Open Carry Texas Parts Ways With North Texas Group

FORT WORTH (May 9, 2014) Open Carry Texas, which advocates for Texans' right to carry firearms openly, has parted ways with a North Texas affiliate after armed members of the affiliate entered a fast-food restaurant and frightened employees.

The restaurant’s employees locked themselves in a freezer last week and a witness called 911, Fort Worth police said.

Open Carry Texas and Open Carry Tarrant County both dispute what happened, but, Open Carry Texas founder C.J. Grisham said both have agreed to a "mutual parting without animosity."

Twice in recent weeks, gun-toting members of the Tarrant County group appeared at area fast-food restaurants without notifying police.

Open Carry Tarrant County members spooked customers last month in Arlington when they strolled toward a Wendy's with rifles.
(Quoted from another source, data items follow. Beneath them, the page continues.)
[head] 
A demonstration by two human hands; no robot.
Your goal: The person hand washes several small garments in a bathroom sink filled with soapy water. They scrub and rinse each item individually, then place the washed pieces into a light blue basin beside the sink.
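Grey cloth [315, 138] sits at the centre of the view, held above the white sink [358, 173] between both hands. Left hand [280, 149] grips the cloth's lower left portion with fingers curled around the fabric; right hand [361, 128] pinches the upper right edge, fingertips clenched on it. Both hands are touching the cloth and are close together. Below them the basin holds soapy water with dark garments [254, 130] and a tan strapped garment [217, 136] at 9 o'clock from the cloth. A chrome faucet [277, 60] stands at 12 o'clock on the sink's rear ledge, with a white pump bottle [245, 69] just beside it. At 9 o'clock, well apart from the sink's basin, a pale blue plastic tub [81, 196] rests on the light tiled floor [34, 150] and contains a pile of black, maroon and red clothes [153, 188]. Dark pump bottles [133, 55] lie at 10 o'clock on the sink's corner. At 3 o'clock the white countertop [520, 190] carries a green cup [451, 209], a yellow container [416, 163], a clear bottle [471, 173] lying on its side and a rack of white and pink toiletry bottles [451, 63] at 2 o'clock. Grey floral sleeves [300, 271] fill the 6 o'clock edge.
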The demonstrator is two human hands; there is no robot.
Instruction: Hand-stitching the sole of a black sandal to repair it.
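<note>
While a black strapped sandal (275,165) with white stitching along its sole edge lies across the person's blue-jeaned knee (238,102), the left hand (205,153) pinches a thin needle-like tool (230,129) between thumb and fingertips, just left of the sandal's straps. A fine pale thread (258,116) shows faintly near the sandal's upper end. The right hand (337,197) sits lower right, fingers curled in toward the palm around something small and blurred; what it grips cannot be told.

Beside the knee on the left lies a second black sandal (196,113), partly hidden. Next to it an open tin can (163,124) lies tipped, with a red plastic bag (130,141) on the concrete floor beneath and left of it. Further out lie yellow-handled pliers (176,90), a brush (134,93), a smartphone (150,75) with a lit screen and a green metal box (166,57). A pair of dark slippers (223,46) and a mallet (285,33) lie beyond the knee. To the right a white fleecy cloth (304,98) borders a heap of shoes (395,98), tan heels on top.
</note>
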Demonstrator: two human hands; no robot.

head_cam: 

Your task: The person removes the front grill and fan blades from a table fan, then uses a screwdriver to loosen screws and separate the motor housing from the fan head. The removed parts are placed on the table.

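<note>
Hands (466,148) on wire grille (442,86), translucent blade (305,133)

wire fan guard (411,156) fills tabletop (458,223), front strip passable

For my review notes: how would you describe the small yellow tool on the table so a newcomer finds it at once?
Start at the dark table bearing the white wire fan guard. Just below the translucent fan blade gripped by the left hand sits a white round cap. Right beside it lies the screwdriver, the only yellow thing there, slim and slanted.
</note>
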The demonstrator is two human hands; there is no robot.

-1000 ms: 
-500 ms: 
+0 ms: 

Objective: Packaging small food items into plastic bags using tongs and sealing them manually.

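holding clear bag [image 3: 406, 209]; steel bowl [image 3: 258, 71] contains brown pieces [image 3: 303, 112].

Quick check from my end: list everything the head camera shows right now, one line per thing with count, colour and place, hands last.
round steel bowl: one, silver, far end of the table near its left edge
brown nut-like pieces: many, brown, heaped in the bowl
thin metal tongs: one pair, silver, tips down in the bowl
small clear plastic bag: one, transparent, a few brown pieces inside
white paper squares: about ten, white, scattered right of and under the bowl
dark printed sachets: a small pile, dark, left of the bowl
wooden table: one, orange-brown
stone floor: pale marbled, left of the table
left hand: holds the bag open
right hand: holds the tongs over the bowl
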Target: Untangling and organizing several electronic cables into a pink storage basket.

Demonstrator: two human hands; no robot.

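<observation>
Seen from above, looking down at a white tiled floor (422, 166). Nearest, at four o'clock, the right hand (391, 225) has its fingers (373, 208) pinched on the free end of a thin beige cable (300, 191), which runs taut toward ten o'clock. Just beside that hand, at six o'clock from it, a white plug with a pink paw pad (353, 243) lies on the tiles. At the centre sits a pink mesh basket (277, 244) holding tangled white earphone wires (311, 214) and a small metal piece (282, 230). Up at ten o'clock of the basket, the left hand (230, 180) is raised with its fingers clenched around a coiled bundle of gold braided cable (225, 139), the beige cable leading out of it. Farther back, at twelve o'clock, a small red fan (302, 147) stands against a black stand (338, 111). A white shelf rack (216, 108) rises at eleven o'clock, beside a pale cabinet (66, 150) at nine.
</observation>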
The Open Carry Texas policy is to notify authorities in advance.

Grisham, an Army master sergeant, was fined $2,000 in November 2013 after a Bell County jury found him guilty of misdemeanor interference with the duties of an officer

Grisham was arrested in March 2013 after police received a report about a man who was carrying an assault-style rifle while walking along Airport Road in West Temple.
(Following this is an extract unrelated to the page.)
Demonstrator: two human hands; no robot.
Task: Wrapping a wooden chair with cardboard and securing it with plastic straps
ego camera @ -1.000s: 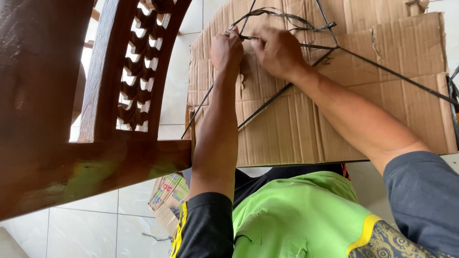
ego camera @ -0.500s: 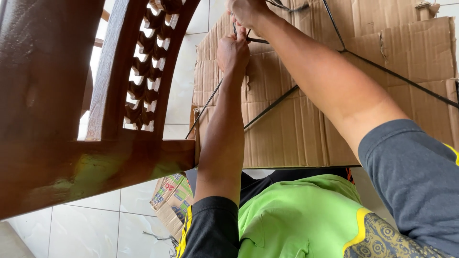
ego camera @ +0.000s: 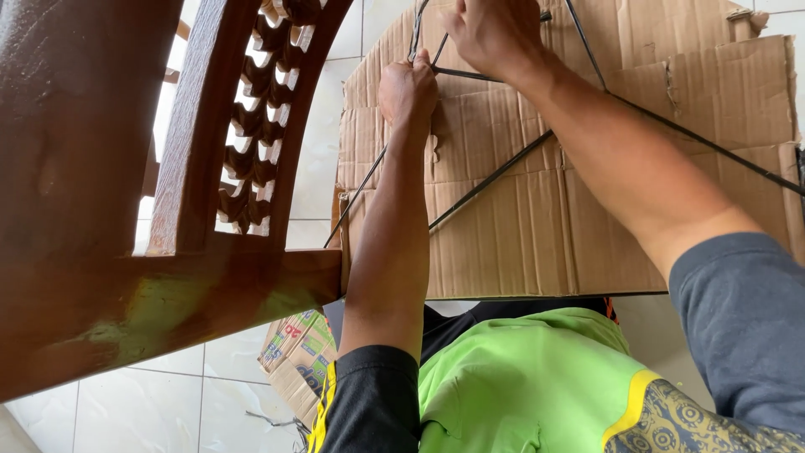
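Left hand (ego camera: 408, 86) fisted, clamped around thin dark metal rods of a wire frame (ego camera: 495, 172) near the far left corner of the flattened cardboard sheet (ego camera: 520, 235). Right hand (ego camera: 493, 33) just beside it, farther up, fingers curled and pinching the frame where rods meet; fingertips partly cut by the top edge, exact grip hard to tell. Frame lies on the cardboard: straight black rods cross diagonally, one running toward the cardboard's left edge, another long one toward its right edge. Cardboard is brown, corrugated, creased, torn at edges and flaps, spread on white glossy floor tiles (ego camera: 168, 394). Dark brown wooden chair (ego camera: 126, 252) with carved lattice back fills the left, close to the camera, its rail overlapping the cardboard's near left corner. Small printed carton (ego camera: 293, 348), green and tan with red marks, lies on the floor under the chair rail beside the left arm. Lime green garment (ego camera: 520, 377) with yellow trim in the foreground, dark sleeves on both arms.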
Grisham said he was just walking with his son to help him get a Boy Scout Badge, but police confiscated the rifle and arrested him after the encounter his son recorded on camera.

The video shot by Grisham’s son quickly went viral and the arrest triggered a series of demonstrations.

A mistrial was declared in Grisham's first trial in October 2013 after the six-member jury deadlocked following two full days of deliberation.